19e jour de grève à Radio France
Radio France entre ce lundi dans son 19e jour de grève, la plus longue de son histoire, et le conflit risque d'encore se durcir cette semaine car la direction doit présenter un plan de réductions d'effectifs.
Mercredi, Mathieu Gallet présentera son plan stratégique lors d'un Comité central d'entreprise (CCE) extraordinaire, avec plusieurs mesures d'économies qui visent à redresser les comptes plombés de Radio France (21,3 millions d'euros de deficit cette année). Parmi elles, un plan de 300 à 380 départs volontaires, en priorité pour les seniors, et 50 créations de postes dans des métiers qui jusqu'ici n'existaient pas à Radio France. Ces réductions d'effectifs sont déjà rejetées par les syndicats. Pout Ludovic Piedtenu, président de la Société des journalistes de Radio France, un tel plan serait "absurde" car il ne viserait pas les postes "non productifs et qui coûtent cher", et "coûterait à l'Etat une vingtaine de millions d'euros". La grève, jusqu'ici reconduite jusqu'à mardi matin, pourrait se poursuivre au moins jusqu'en fin de semaine, estiment plusieurs syndicalistes. "Avec le plan de départs, je ne vois pas comment éviter le durcissement", juge l'un d'entre eux.
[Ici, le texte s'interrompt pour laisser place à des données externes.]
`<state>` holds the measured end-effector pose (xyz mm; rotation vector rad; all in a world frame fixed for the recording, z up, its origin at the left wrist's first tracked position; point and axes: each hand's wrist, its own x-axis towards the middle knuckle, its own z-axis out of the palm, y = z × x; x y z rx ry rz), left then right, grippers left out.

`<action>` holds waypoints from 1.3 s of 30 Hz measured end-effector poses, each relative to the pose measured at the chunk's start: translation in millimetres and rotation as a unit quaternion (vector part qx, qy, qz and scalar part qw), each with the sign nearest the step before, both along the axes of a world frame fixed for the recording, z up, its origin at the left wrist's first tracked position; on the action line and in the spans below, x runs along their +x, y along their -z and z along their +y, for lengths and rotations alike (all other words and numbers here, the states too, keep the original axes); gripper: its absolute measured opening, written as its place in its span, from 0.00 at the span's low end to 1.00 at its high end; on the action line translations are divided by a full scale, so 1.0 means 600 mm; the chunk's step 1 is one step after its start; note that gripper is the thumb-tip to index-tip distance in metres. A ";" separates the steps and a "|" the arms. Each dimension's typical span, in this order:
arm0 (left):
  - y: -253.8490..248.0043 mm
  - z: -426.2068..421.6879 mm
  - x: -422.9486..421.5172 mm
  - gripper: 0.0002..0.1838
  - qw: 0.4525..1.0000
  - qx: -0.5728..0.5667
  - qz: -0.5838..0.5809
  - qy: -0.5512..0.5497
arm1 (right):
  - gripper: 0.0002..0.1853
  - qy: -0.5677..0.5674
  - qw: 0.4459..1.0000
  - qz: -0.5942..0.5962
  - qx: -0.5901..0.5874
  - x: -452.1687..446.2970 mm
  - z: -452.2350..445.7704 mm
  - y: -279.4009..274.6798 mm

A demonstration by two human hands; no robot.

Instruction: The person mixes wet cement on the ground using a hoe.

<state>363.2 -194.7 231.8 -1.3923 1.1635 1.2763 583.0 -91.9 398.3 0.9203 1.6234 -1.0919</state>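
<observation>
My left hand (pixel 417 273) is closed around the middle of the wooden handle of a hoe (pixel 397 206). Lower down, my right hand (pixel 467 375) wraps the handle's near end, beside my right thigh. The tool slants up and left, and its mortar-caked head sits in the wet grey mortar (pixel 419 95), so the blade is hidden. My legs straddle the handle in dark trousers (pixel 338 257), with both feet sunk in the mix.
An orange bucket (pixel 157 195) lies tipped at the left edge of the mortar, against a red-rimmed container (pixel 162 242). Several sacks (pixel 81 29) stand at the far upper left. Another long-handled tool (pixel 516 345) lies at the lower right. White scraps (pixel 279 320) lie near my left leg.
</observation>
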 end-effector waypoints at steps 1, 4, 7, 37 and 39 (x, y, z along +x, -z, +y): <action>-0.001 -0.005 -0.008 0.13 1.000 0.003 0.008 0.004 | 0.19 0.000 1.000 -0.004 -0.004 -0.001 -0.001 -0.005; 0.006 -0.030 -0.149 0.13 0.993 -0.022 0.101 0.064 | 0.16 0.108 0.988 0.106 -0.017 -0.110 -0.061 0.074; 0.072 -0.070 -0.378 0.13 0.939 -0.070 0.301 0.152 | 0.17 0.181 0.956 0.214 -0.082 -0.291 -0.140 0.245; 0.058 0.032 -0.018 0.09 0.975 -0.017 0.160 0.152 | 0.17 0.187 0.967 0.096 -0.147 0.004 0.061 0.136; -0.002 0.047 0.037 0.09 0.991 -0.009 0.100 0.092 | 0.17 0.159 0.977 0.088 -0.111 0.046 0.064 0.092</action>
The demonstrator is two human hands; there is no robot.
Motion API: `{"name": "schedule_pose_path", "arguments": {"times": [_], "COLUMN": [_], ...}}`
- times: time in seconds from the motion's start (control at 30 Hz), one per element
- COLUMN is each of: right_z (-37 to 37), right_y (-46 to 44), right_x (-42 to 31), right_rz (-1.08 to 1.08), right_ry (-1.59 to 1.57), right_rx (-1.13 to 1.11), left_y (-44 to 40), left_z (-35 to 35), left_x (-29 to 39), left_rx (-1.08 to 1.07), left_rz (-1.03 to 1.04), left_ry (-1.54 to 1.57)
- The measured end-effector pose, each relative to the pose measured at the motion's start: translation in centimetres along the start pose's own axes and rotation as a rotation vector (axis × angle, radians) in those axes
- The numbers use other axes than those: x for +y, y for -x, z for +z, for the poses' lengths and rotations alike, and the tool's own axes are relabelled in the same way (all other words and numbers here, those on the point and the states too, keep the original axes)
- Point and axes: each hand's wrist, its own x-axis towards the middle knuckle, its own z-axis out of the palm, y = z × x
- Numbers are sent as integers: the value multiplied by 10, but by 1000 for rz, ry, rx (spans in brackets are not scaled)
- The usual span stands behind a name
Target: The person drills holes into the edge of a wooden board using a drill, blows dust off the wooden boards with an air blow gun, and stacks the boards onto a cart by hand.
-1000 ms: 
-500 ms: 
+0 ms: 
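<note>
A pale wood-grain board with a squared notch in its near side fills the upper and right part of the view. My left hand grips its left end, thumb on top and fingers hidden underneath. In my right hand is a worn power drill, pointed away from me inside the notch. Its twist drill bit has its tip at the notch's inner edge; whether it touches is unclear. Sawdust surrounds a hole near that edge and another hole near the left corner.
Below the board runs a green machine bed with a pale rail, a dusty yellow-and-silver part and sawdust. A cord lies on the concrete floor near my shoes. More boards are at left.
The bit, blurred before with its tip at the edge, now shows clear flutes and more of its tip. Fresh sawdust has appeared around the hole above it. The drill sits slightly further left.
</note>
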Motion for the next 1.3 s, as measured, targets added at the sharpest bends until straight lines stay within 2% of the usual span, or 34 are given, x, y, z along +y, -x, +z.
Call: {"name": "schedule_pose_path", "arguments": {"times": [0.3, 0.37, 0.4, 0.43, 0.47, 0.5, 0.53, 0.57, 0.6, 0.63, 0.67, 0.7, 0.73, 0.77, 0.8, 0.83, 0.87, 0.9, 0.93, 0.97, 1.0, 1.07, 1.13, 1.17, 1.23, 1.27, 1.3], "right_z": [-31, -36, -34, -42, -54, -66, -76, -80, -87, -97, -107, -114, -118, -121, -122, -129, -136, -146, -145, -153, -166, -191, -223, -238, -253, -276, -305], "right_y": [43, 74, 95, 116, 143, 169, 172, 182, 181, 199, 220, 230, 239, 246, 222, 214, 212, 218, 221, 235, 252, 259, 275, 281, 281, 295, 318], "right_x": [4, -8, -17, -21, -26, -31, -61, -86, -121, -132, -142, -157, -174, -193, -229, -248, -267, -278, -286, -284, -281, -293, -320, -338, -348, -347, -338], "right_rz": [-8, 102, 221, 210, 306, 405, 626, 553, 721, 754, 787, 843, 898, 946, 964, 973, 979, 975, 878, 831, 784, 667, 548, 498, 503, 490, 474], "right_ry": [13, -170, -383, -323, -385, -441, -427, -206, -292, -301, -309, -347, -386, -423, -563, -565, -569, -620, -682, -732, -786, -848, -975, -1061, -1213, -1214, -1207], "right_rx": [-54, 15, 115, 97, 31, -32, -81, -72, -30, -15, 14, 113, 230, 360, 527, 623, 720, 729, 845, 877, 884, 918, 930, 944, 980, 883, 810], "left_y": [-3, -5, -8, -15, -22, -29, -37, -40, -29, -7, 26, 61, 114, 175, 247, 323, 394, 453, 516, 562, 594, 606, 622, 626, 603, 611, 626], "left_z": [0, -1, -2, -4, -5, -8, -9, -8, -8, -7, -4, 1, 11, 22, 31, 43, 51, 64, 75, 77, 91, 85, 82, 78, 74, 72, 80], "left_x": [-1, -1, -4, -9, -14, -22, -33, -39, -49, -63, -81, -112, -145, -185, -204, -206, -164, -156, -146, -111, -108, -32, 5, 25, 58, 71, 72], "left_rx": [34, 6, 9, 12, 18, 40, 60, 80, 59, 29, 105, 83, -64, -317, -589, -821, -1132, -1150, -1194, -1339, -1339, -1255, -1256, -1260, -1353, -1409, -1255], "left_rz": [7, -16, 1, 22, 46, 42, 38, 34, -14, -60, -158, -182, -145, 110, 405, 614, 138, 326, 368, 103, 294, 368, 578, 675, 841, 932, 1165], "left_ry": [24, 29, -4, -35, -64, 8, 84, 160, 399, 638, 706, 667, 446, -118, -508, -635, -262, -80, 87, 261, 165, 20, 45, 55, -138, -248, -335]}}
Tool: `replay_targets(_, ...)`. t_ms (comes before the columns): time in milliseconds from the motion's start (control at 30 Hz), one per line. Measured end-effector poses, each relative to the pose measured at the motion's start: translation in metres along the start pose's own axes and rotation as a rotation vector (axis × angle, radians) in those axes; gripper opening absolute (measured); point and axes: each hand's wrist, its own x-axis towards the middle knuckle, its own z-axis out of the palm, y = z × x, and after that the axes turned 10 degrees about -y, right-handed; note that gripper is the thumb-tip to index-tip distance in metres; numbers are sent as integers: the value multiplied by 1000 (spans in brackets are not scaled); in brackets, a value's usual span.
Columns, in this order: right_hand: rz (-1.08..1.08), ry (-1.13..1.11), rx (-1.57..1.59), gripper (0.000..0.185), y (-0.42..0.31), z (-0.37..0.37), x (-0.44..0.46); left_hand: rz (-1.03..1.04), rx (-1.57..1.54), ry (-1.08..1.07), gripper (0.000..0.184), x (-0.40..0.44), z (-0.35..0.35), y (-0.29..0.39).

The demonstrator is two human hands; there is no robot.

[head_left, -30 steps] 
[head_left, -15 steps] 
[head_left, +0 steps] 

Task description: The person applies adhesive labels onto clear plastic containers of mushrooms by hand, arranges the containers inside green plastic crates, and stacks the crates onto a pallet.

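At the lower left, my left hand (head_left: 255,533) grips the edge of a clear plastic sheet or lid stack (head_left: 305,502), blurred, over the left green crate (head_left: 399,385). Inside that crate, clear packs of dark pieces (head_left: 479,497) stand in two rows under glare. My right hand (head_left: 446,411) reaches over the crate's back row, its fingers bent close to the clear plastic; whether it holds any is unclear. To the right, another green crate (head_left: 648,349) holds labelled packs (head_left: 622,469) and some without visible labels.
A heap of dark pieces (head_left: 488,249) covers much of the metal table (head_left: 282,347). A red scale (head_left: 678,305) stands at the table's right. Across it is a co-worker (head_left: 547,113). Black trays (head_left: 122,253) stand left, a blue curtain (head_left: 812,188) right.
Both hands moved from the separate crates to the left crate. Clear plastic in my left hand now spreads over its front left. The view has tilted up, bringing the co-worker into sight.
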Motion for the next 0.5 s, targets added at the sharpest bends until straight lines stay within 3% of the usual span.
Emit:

Les syndicats réclament au gouvernement un médiateur, sans réponse pour l'instant. La Ministre de la Culture Fleur Pellerin a estimé vendredi que Mathieu Gallet avait "toutes les cartes en mains" pour débloquer le conflit. Mais ce dernier est largement discrédité depuis les révélations sur les dépenses de rénovation de son bureau et l'embauche d'un conseiller en image. Vendredi, une assemblée du personnel a voté contre lui une motion de défiance et réclamé sa démission. Et samedi, une séance de négociations organisée en urgence par la direction, a "capoté".
Cinq syndicats ont lancé une grève illimitée depuis le 19 mars au nom de revendications très spécifiques dont le maintien des deux orchestres, une demande désormais soutenue par le ministère. Suivie surtout par les techniciens, elle paralyse les antennes. Bande musicale en lieu et place des émissions sur France Inter, France Culture, France Bleu, France Musique, Fip et Mouv'. La motivation des grévistes reste avant tout la défense de l'emploi, ainsi que la crainte que Mathieu Gallet et ses conseillers, qui selon eux mettent en avant des critères de rentabilité, menacent la vocation de service public de Radio France. "On ne nous parle que de formats et non de contenus, de marques et non d'identité d'antennes, d'argent et non de richesses. [...] Mathieu Gallet gaspille l'argent public pour son image et son confort personnel plutôt que de s'investir pour l'image de Radio France. Le CSA a peut-être été séduit par sa "modernité", nous sommes atterrés par sa désinvolture".
La colère monte aussi dans les 44 stations locales de France Bleu qui refusent la mutualisation des programmes par souci d'économies, au risque d'une perte de l'identité locale des stations. Une "syndication" prônée par Mathieu Gallet.